Illustration for article titled A Supertask Shows How Particles Can Spontaneously Start Moving

Supertasks are more philosophical than physical, but they do make for a fun few minutes of contemplation. They make us ask what happens when an infinite number of things happen in a finite amount of time. In this case, they show that things can spontaneously start moving.


Supertasks have been devised by philosophers asking questions like, if you turn a lamp on and off an infinite amount of times in a minute, at the end of that minute, will it be on or off? Recently, supertasks crossed over to the realm of physics (if only theoretical physics). They indicate that, with Newtonian mechanics, a group of particles can spontaneously start moving.

The idea is called The Beautiful Supertask, or the Laraudogoitia's Supertask, after Jon Perez Laraudogoitia, who came up with it. Imagine a meter-by-meter square with an infinite number of particles. A particle, traveling at a meter per second, knocks into the square. Because the particle's speed is a meter per second, and the square is a meter wide, within a second, all the motion that was introduced into the square is gone. But there is no particle ejected. The infinite amount of collisions means there is no final particle. The motion just stops.

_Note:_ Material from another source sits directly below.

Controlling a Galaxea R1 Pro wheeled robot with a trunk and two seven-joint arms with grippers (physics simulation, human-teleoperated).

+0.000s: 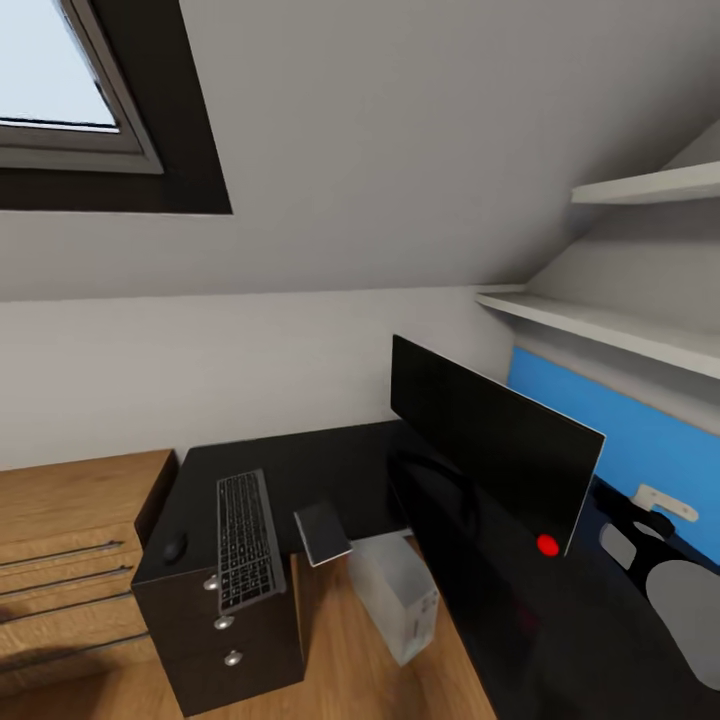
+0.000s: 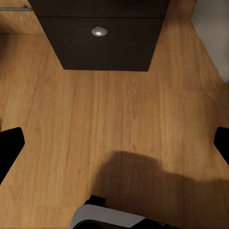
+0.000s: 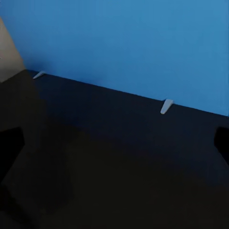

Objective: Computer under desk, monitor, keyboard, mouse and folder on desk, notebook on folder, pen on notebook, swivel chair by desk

These are Newtonian collisions, so we're not messing around with quantum mechanics. One principle of Newtonian physics is they can be run backwards; so say, after a certain amount of time, we run this backwards. We see nothing, nothing, no movement, no energy going into the square — and then suddenly there is movement. Despite no force being introduced into the square, the original particle comes jetting back out of it at a meter per second. There is motion from nothing.

Even in theory, there are questions about this supertask. How do the collisions come about, and what are their properties? Still, it's a cool little thought experiment that shows how, with understandable principles, motion spontaneously seems to generate itself.

Top Image: Taprogge.

[Via Two Ways of Looking at a Newtonian Supertask]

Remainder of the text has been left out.